Exercise prompt:
Go through the data and copy every line in which "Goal" appears.

Records shown:
"""

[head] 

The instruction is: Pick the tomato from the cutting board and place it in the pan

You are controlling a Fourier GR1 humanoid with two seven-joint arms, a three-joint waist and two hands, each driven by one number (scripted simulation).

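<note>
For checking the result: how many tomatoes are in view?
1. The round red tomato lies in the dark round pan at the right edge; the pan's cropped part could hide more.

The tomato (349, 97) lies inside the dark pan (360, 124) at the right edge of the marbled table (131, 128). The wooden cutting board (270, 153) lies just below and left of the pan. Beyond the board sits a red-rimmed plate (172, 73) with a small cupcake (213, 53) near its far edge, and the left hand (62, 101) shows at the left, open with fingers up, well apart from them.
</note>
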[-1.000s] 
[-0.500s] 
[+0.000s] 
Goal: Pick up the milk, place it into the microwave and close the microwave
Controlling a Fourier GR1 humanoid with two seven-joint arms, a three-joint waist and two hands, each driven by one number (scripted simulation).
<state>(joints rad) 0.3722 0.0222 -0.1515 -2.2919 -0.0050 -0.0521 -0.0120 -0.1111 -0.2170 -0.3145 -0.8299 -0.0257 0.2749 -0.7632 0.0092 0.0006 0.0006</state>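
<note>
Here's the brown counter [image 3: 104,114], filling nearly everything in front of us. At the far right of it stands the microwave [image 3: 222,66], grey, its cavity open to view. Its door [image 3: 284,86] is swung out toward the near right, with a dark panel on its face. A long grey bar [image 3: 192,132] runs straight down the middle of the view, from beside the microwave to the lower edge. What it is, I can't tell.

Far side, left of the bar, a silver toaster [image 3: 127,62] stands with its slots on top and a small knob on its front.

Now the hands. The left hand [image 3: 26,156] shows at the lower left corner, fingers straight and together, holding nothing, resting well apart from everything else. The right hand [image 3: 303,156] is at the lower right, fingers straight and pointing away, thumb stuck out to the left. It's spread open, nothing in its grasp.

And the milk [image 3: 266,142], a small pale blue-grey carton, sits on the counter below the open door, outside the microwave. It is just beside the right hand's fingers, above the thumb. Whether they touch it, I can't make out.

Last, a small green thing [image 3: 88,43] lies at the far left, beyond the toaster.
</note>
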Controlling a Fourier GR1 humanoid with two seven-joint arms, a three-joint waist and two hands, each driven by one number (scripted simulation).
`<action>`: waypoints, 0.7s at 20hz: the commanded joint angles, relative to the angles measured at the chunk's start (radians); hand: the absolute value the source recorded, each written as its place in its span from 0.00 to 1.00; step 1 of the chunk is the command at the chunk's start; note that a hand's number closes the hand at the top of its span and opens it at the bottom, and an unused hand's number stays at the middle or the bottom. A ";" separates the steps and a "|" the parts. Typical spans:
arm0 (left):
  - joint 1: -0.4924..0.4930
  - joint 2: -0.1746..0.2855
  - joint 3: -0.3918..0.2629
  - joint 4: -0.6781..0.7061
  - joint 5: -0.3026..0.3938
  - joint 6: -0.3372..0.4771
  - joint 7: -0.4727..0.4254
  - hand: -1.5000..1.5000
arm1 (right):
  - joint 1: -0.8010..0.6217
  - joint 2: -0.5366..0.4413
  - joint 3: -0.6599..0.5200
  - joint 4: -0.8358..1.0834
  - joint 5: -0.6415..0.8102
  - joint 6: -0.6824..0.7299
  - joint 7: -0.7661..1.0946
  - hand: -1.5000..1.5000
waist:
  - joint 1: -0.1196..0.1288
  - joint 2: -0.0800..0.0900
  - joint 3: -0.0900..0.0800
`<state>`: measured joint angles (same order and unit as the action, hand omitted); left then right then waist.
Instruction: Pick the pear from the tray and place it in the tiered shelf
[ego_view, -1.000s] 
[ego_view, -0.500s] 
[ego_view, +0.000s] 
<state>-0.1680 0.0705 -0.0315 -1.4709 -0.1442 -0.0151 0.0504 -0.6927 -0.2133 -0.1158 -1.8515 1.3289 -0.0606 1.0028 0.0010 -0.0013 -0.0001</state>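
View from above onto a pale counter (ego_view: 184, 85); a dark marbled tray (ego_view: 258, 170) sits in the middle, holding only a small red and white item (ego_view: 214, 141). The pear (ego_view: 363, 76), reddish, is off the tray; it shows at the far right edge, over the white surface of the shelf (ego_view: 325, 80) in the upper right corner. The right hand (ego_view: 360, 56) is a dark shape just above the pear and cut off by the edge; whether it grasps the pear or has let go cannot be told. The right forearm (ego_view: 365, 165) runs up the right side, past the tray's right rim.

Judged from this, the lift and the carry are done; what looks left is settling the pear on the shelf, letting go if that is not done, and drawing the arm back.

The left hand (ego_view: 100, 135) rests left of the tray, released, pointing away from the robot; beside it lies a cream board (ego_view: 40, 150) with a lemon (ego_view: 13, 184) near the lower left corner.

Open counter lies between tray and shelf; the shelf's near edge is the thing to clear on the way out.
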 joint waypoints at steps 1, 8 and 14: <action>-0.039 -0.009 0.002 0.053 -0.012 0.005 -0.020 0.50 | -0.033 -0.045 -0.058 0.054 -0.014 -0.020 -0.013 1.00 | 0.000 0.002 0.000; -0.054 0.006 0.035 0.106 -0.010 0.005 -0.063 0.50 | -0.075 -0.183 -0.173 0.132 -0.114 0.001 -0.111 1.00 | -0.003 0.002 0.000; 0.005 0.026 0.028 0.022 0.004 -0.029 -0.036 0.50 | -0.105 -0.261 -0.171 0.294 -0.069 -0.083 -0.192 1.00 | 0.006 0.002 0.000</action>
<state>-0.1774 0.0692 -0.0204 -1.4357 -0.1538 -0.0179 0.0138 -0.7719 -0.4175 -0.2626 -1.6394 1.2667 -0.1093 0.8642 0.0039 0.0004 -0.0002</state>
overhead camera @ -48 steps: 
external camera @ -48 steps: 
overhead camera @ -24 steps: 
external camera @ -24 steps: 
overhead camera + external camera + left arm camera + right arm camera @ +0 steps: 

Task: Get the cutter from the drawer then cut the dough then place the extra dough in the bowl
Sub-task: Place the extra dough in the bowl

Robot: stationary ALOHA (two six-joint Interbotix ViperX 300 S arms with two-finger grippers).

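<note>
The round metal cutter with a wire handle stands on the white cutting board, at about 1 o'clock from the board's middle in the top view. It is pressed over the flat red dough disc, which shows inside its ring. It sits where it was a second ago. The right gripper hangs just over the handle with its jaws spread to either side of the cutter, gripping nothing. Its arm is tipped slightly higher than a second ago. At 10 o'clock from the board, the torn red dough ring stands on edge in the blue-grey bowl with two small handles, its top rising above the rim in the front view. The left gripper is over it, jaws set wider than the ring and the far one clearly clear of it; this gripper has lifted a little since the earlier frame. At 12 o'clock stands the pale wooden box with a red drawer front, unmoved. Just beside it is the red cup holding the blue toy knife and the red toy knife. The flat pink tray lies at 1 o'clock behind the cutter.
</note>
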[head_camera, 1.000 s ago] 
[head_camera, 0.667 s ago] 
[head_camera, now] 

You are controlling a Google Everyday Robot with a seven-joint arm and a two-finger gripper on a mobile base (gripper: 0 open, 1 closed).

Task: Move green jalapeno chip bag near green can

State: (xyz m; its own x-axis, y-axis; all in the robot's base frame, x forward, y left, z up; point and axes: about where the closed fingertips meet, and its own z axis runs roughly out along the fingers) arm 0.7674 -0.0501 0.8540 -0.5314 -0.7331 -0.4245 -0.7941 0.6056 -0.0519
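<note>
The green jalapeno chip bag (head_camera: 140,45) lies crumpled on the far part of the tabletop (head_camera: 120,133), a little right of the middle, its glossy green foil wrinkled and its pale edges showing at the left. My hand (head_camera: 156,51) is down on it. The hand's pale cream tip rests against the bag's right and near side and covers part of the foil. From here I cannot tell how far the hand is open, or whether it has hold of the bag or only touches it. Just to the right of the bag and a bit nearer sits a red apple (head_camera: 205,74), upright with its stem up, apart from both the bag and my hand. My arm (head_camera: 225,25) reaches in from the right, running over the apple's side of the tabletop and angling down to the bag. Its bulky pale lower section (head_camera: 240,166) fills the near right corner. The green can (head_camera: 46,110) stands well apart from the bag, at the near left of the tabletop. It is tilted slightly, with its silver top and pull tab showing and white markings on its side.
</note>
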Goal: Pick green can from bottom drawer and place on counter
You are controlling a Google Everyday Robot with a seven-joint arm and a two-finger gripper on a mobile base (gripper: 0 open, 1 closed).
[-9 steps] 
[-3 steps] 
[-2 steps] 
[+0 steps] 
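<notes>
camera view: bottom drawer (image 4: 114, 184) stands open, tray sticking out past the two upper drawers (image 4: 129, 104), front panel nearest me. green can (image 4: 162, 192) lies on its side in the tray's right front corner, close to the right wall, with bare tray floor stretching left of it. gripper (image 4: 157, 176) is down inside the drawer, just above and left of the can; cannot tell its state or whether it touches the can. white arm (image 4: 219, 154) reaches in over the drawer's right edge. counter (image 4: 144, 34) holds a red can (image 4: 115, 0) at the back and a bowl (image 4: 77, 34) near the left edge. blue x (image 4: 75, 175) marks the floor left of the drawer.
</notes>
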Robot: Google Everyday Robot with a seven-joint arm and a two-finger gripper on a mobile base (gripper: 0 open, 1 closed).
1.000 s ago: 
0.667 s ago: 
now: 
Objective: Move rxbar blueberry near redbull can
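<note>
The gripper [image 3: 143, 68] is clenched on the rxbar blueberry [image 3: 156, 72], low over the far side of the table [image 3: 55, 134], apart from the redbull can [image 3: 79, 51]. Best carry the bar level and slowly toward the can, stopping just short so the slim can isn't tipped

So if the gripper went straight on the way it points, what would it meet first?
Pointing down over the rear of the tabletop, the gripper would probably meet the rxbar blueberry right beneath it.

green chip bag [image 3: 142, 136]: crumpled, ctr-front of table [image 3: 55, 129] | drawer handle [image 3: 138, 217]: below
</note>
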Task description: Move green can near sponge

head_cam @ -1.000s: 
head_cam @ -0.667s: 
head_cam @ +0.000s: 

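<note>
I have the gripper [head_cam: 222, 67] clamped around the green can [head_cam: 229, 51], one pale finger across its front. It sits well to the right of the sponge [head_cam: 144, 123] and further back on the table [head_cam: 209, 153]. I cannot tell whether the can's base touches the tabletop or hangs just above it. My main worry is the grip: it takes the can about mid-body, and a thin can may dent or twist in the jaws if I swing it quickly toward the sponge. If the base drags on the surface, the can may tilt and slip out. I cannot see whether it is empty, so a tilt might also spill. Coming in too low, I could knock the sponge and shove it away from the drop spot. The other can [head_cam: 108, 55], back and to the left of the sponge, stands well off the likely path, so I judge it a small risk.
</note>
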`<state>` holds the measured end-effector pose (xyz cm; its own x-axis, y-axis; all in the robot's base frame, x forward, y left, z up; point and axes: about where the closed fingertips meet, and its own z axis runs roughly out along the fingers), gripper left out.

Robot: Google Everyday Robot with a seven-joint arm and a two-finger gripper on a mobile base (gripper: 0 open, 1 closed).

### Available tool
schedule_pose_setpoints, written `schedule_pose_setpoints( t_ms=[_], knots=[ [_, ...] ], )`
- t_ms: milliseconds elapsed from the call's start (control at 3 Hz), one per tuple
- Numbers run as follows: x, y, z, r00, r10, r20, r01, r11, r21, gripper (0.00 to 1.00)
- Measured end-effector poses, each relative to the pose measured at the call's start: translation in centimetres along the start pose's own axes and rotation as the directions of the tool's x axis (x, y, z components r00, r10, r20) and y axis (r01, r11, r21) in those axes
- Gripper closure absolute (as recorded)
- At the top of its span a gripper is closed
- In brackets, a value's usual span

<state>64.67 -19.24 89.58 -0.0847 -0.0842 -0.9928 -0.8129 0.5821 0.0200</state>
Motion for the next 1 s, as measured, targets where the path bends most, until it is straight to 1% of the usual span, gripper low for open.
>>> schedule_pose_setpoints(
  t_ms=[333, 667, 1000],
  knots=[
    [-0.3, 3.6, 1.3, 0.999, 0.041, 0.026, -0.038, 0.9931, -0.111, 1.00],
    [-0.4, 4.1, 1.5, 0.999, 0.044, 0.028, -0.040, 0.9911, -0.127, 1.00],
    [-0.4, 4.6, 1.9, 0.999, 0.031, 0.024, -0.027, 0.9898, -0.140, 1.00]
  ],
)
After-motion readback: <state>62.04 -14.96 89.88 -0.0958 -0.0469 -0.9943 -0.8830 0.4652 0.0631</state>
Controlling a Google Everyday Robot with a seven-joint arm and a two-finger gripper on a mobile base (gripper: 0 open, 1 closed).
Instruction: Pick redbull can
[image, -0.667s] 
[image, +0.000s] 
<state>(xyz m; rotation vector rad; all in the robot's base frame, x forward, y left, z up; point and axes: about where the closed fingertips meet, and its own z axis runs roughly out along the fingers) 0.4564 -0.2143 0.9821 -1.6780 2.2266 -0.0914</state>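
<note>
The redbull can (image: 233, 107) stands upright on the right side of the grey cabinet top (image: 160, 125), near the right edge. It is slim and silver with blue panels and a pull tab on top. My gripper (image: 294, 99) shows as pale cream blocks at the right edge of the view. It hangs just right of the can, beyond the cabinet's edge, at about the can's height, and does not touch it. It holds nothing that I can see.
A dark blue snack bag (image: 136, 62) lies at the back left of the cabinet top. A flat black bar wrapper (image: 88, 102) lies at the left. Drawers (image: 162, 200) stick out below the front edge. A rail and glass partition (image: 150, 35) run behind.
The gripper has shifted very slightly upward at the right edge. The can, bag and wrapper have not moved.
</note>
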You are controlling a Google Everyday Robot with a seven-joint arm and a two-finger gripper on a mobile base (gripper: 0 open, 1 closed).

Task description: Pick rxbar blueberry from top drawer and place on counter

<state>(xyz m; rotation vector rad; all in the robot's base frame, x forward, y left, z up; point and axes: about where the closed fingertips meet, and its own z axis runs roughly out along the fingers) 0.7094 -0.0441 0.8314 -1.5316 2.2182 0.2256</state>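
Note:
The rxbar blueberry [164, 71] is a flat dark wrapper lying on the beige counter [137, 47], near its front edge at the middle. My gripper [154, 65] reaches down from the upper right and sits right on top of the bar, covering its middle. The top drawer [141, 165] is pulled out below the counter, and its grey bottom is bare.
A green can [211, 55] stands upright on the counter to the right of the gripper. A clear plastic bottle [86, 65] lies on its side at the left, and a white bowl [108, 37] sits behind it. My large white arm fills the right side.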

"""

Output below:
Goal: Pick up the milk, place it into the microwave and close the microwave
Goal: Pick green can from bottom drawer and place on counter

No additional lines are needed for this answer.